— RECORDS FOR THIS EXERCISE —
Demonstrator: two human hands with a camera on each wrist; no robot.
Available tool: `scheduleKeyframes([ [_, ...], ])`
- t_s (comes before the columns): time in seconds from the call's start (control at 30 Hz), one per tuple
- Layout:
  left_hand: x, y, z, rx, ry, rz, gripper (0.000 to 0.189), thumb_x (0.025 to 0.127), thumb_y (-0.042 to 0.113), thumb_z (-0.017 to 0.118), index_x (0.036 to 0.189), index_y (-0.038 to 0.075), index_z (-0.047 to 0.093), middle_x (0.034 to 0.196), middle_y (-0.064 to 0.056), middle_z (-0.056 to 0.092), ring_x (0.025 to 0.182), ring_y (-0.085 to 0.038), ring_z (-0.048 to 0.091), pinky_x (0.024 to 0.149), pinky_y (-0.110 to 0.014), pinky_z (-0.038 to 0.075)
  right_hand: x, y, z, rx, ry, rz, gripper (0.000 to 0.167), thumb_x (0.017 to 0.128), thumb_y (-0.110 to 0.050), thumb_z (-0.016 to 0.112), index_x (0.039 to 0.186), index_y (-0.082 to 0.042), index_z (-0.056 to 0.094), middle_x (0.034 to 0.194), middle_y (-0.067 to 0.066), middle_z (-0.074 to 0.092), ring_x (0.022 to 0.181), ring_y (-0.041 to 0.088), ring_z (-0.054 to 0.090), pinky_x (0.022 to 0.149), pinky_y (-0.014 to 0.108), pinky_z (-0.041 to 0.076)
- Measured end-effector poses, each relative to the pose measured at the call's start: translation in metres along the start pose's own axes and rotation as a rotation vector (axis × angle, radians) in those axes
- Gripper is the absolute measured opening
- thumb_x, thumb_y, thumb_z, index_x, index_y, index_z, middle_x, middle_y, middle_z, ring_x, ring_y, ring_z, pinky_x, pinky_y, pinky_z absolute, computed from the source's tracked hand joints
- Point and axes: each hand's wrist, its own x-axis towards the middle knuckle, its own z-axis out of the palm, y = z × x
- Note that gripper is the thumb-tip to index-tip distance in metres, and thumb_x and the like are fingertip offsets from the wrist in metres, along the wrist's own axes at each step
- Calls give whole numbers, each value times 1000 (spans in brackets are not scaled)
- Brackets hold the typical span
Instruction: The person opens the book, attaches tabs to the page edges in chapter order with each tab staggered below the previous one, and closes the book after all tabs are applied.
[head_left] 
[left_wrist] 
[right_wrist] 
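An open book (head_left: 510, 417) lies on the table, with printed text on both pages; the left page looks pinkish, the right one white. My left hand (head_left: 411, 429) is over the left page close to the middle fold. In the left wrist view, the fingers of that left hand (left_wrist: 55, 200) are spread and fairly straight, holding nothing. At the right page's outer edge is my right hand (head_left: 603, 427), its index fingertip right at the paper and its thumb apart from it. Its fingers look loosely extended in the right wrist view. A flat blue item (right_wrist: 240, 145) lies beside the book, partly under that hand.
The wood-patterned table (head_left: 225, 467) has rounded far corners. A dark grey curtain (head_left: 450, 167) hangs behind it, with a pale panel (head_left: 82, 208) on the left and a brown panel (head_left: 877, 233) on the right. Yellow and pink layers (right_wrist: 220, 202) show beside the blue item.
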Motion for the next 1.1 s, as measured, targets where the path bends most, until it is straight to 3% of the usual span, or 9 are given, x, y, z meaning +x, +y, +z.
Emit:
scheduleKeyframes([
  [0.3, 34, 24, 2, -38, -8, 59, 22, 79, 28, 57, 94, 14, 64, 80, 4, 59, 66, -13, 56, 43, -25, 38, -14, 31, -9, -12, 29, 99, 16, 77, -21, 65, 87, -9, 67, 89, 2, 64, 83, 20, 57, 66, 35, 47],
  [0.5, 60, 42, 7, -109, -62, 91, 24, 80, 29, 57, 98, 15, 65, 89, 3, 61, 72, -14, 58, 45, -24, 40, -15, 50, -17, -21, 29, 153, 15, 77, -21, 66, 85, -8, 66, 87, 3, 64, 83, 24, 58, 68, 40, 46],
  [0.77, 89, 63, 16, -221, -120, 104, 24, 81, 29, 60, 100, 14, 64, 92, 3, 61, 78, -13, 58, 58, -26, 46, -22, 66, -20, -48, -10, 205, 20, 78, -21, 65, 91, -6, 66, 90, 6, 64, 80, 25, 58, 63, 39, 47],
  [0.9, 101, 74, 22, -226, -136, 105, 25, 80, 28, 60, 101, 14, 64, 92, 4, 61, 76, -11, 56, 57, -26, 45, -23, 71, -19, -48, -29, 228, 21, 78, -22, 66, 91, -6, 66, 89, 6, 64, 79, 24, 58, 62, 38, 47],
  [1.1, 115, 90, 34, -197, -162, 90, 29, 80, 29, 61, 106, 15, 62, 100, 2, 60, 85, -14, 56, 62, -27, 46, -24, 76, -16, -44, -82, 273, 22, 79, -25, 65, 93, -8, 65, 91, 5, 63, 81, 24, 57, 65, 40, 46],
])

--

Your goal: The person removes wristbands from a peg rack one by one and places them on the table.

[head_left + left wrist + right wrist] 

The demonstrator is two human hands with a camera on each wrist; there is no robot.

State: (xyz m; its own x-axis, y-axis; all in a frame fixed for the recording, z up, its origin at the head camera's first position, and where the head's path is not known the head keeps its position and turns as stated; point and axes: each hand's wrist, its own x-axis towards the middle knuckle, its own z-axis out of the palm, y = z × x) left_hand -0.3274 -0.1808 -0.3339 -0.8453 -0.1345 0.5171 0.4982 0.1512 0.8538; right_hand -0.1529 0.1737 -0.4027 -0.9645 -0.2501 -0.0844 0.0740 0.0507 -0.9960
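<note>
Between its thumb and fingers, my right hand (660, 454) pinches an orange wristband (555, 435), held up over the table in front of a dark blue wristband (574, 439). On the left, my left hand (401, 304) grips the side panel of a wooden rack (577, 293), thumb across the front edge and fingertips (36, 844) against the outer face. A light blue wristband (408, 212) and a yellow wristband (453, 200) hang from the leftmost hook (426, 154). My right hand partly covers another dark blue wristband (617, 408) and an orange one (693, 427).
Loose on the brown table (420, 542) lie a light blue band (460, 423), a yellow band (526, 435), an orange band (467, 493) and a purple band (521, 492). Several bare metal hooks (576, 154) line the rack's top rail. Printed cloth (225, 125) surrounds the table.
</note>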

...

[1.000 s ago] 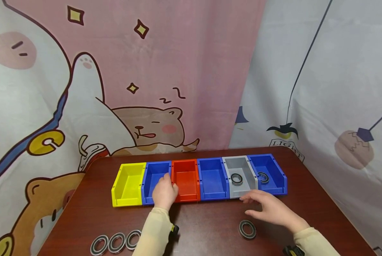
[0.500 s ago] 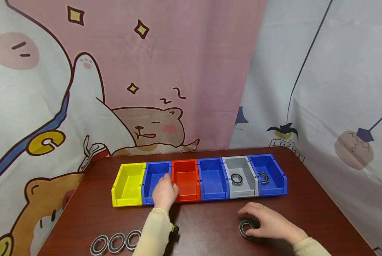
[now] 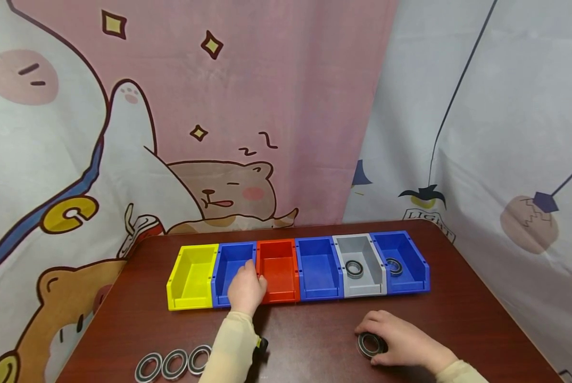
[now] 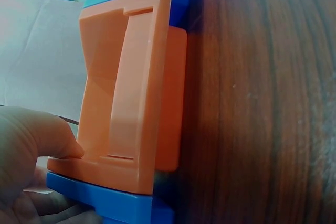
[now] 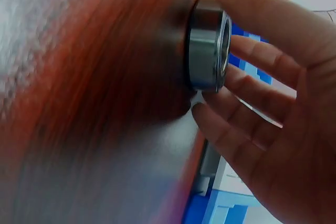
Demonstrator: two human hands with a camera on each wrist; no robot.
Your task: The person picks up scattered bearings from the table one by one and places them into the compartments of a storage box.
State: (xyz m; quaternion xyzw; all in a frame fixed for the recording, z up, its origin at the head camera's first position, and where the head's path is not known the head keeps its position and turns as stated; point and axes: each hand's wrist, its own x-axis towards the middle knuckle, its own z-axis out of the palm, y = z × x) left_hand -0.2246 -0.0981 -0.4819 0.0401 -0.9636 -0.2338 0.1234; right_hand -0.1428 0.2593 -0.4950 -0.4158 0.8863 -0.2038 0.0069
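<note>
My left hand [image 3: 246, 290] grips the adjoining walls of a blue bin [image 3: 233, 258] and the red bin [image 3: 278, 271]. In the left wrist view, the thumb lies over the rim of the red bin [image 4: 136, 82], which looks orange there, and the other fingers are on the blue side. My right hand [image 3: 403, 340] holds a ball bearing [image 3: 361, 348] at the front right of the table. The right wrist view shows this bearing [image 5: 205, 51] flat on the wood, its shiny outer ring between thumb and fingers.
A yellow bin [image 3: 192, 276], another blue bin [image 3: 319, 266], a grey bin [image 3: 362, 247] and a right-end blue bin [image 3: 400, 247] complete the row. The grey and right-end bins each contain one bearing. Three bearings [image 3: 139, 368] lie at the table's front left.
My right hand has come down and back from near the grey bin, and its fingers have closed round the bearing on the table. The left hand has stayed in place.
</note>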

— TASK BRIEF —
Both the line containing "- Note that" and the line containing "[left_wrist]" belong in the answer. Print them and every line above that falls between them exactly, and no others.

— RESULT OF THIS TASK —
- Note that gripper is the thumb-tip to index-tip distance in metres, and thumb_x and the like are fingertip offsets from the wrist in metres, along the wrist's own axes at each step
- Calls give whole numbers, each value times 1000 (spans in brackets are not scaled)
- Brackets hold the typical span
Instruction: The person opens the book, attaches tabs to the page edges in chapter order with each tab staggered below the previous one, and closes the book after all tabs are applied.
[head_left] 
[left_wrist] 

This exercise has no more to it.